A printed, published book is a sign of expertise, whether you self-publish or you get a publisher to do it. But in order to go the long haul, it has to be worthwhile and it has to fit your work and life.
It has to be easy: it has to fit your work and life. This is where a strategy and good project management come in. Project management creates a path of least resistance, making it easy to reach goals. A bad process makes this hard. A good process — one that works for you — makes this easy.
It has to be worthwhile: It has to produce content today, not just in a year. The payoff for writing a book is down the road a ways. But your process should have you creating content that creates thought leadership today, even as you’re compiling insights for your book.
Our Process: Content Strategy (with a Book as a Bonus)
The way we look at it, if you’re creating content for a book, why can’t you use that content for monthly emails, social posts, and blogs?
It should be as easy as talking about it. You can actually write a book without typing a word. Since writing is your insights, organized and captured in book form, you don’t necessarily have to “write” in order to write a book.
Here’s how we wrote ours:
- One partner wrote the ToC and outline.
- Another partner wrote questions for each section in the outline.
- I interviewed two of the partners in a Zoom call, where we had a structured conversation around those questions.

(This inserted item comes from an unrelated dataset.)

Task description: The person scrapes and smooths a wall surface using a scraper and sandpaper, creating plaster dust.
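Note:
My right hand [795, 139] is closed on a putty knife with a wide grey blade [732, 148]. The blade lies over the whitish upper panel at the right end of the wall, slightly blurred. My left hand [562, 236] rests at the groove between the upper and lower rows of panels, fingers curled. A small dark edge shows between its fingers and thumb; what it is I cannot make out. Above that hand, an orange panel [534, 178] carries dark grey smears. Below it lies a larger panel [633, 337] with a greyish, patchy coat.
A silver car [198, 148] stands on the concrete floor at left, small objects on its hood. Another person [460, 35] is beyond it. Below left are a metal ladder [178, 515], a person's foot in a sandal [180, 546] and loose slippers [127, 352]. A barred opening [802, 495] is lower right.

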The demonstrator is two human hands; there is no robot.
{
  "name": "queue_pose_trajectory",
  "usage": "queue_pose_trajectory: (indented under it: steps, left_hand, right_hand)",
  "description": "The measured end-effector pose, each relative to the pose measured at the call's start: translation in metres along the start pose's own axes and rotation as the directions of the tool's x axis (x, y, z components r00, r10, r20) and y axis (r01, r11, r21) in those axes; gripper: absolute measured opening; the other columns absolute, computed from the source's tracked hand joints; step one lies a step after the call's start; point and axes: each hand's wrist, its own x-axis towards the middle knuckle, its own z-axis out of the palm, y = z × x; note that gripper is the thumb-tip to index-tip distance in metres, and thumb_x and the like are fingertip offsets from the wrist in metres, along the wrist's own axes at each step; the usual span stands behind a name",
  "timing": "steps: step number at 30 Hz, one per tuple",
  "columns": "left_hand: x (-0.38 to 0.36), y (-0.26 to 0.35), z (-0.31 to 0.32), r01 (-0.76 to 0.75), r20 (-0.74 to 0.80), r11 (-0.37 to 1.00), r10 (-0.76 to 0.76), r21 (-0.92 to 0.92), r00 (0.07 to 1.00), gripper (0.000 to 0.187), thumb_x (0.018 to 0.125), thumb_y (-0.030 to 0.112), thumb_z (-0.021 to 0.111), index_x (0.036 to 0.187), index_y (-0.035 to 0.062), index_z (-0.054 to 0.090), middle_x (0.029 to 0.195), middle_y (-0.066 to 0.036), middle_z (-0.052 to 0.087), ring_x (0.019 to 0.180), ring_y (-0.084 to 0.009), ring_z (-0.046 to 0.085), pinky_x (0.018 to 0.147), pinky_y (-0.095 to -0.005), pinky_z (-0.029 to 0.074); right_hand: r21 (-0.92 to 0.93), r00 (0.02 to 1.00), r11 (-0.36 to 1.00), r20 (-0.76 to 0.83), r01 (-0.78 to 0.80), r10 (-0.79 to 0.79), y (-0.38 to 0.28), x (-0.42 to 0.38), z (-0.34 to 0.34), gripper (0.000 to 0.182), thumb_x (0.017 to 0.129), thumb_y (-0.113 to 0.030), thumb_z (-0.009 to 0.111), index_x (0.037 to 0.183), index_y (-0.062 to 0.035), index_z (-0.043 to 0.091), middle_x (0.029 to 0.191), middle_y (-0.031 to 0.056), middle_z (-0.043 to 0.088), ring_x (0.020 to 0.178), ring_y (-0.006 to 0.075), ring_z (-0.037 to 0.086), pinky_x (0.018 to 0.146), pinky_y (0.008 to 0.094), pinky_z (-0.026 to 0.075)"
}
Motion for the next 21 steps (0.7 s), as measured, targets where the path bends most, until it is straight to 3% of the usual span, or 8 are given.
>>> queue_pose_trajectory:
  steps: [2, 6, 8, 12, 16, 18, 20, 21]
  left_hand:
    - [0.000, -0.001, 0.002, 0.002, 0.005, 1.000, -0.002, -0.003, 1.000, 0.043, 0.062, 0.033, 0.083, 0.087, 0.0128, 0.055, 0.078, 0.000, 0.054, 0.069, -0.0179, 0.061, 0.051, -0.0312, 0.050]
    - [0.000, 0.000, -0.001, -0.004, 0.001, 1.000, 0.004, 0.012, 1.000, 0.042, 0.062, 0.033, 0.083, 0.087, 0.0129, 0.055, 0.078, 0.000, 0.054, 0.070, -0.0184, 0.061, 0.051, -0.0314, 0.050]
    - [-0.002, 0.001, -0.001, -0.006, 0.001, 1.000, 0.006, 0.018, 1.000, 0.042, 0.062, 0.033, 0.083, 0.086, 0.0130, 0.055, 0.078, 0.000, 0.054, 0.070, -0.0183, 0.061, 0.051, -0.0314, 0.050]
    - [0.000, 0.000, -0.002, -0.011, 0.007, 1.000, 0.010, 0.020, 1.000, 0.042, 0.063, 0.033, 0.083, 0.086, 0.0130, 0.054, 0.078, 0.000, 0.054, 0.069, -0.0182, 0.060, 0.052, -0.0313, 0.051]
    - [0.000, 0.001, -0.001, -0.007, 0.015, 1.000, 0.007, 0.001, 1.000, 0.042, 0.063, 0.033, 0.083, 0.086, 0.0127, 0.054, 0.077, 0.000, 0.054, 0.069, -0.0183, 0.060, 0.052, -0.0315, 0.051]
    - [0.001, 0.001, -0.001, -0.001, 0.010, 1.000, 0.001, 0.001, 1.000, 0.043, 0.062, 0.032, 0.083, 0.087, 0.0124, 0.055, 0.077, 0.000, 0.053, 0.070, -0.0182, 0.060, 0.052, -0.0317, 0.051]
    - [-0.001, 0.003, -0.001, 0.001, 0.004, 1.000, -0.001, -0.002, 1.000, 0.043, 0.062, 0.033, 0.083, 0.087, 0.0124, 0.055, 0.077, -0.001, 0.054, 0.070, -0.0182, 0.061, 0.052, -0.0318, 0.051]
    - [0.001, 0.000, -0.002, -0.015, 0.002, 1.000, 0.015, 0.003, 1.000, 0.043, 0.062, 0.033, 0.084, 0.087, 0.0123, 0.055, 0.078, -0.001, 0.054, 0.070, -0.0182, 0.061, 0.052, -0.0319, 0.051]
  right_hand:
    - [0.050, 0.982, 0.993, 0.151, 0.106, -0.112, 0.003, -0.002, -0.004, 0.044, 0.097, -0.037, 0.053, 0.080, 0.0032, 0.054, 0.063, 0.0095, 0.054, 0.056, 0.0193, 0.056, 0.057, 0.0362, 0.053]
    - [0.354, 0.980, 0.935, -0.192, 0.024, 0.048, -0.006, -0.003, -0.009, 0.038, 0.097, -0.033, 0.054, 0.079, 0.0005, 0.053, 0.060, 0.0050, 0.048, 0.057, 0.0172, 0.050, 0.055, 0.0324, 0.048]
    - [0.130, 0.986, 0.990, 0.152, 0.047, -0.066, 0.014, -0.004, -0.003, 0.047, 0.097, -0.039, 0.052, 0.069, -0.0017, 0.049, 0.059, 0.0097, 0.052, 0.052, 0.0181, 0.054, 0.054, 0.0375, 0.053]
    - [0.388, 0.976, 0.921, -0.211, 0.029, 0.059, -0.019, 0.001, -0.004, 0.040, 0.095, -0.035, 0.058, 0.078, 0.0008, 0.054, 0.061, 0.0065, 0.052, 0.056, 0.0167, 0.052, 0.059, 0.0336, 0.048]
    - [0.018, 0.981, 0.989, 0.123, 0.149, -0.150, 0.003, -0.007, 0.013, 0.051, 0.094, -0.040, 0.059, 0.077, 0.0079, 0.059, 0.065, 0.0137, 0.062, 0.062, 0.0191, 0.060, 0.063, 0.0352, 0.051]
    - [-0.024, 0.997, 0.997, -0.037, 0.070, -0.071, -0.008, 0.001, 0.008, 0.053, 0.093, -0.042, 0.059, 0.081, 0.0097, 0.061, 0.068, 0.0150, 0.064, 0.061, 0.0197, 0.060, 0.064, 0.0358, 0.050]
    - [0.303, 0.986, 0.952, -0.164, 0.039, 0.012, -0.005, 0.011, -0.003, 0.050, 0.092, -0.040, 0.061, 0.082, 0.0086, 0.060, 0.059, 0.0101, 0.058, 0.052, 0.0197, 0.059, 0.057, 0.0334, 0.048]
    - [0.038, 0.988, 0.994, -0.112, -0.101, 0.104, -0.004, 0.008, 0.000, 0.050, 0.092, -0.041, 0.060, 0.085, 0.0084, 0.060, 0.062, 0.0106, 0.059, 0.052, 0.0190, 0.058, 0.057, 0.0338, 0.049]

- That Zoom meeting got written into a chapter (for you, this could be a ghostwriter, staff member, or author).
- The team edited and read the manuscript with our chief creative officer creating the formatting, cover, and any other creative. He also published on Amazon.
If you’re publishing monthly, consider turning that content into a book.
Usually, this works best when your content schedule follows your proposed book outline, which means a little planning is in order.
If you’re willing to get help, there’s no reason you can’t write a book, as long as you’re willing to share your experience and maybe your process with the world either by writing or verbally sharing your insights in a podcast.
The Whole Enchilada
Although you can write a book with a content strategy, to get the most from your money, make sure…
- You’re ready to create thought leadership. If you’re new to the industry, this might not be the move right now.
- You know your brand. Usually, this means a branding process that’s meant to solidify your values, personality traits, and brand story, as well as verbal and visual guidelines. It’s nice to have that all figured out before you write an entire book and have to go back and make heavy edits because it lacks consistency. Obviously, we can help.
- Know how your brand strategy works with your book. This means a content planning workshop where you define the book you want to write, including a mind map of chapters. You then create the plan to create content for the book on a monthly schedule. That schedule becomes the content plan and can be published as a blog post roughly summarizing the chapter, an email, and social posts that all link back to the blog post.
Write Your Book, Monthly
Some people pay for a monthly content strategy without a book at the end, and it’s still worth it. The real magic happens when you plan your content with your book’s table of contents in mind.
This gives you monthly content that will build your thought leadership and a book you can send your clients at the end.
And when you’ve shared your approach to your industry, and people start seeing it as the gold standard, everyone else looks like second-best.